ACTIVITY |
All lines below starting at the one that holds "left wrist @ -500" and ending at the one that holds "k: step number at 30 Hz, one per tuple" should be printed exactly, ends included. Pictures should not be printed, nor anything else.

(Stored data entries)
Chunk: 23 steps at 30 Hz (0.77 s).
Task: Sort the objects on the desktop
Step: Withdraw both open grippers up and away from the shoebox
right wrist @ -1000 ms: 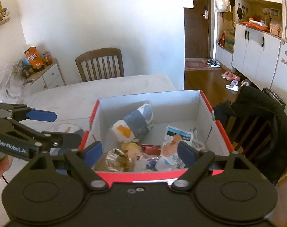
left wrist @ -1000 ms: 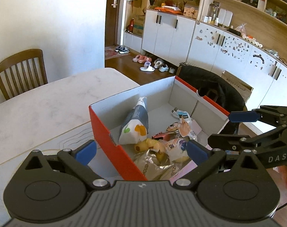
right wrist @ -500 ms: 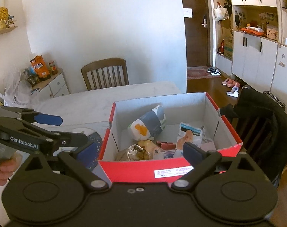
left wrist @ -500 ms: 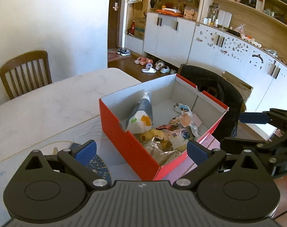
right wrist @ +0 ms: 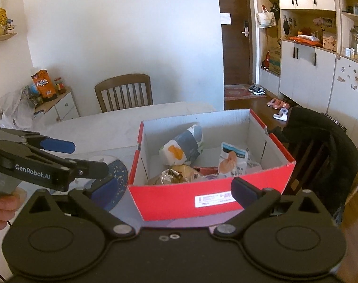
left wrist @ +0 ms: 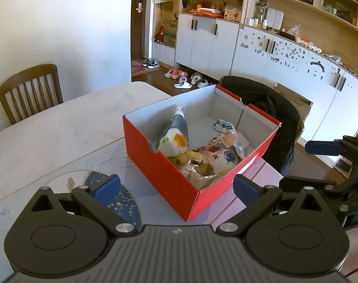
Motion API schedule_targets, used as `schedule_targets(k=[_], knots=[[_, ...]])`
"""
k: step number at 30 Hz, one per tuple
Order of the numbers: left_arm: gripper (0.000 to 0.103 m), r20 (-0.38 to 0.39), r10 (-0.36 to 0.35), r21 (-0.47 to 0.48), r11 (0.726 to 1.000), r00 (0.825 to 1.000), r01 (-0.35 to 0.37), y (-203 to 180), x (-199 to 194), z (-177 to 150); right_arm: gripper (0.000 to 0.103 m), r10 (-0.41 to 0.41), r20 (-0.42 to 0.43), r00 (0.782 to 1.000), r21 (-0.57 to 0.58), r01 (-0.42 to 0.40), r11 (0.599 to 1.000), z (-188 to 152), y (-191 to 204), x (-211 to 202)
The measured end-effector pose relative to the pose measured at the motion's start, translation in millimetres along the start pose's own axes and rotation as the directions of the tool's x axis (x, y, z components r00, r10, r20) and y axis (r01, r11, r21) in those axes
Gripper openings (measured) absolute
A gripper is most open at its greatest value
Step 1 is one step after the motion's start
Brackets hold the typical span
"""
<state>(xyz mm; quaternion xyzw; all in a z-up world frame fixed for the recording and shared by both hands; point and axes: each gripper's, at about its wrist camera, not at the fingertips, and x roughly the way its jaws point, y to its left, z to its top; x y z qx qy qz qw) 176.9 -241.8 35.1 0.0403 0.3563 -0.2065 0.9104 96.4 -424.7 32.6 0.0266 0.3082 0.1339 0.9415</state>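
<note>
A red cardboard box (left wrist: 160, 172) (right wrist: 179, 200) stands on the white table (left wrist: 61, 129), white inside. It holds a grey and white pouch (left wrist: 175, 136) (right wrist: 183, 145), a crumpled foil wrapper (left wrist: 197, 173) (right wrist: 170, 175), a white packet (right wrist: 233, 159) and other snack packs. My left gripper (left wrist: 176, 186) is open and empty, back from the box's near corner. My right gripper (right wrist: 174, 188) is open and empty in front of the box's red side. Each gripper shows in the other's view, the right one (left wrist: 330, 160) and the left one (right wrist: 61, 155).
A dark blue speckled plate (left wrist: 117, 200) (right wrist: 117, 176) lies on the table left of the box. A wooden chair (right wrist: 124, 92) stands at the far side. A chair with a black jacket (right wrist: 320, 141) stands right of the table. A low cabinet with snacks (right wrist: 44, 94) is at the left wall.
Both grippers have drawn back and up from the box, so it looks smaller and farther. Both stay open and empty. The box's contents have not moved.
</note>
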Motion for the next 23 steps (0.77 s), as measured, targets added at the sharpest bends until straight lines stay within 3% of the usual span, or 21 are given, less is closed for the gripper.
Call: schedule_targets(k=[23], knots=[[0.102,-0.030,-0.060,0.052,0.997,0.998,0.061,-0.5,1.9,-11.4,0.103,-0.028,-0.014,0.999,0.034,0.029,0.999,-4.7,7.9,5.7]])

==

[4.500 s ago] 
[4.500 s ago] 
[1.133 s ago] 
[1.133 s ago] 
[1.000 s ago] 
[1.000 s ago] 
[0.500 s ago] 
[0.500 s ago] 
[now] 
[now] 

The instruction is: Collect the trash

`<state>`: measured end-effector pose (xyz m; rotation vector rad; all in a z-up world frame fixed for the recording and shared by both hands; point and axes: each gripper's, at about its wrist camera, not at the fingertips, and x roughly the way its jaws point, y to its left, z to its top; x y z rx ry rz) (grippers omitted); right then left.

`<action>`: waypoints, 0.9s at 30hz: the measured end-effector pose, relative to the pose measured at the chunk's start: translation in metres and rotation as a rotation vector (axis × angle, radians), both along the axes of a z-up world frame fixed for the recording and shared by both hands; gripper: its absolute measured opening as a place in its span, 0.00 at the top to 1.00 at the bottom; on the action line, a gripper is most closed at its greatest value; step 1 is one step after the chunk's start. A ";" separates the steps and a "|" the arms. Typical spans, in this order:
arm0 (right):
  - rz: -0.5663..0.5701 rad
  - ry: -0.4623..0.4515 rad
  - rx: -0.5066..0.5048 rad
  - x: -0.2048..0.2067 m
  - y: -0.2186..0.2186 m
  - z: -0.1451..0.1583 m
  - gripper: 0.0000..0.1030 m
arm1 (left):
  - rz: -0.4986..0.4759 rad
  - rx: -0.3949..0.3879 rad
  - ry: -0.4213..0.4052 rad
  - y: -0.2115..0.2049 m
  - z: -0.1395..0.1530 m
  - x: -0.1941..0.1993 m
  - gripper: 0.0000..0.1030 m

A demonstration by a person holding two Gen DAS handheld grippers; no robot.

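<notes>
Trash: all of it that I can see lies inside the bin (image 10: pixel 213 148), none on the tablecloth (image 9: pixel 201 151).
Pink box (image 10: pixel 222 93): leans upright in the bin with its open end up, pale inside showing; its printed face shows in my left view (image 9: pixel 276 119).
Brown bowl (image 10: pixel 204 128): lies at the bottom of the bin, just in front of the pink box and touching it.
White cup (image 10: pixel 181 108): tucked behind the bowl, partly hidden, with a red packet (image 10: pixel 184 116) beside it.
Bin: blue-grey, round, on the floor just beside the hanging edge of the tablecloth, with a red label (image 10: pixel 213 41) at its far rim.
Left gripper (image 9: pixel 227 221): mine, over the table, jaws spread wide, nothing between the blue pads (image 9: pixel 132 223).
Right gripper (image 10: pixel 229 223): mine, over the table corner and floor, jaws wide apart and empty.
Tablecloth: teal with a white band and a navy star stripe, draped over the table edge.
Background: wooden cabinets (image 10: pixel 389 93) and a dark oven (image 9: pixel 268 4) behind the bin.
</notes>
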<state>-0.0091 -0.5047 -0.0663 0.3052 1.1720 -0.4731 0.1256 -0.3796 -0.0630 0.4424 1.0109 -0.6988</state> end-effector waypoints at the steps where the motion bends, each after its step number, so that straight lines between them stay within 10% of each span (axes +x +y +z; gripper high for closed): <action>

WRITTEN ANSWER |
left wrist @ -500 ms: 
right wrist @ +0 ms: 
left wrist @ +0 ms: 
Motion API schedule_targets, used as `schedule_targets(k=[_], knots=[[_, ...]])`
"""
k: step number at 30 Hz, one per tuple

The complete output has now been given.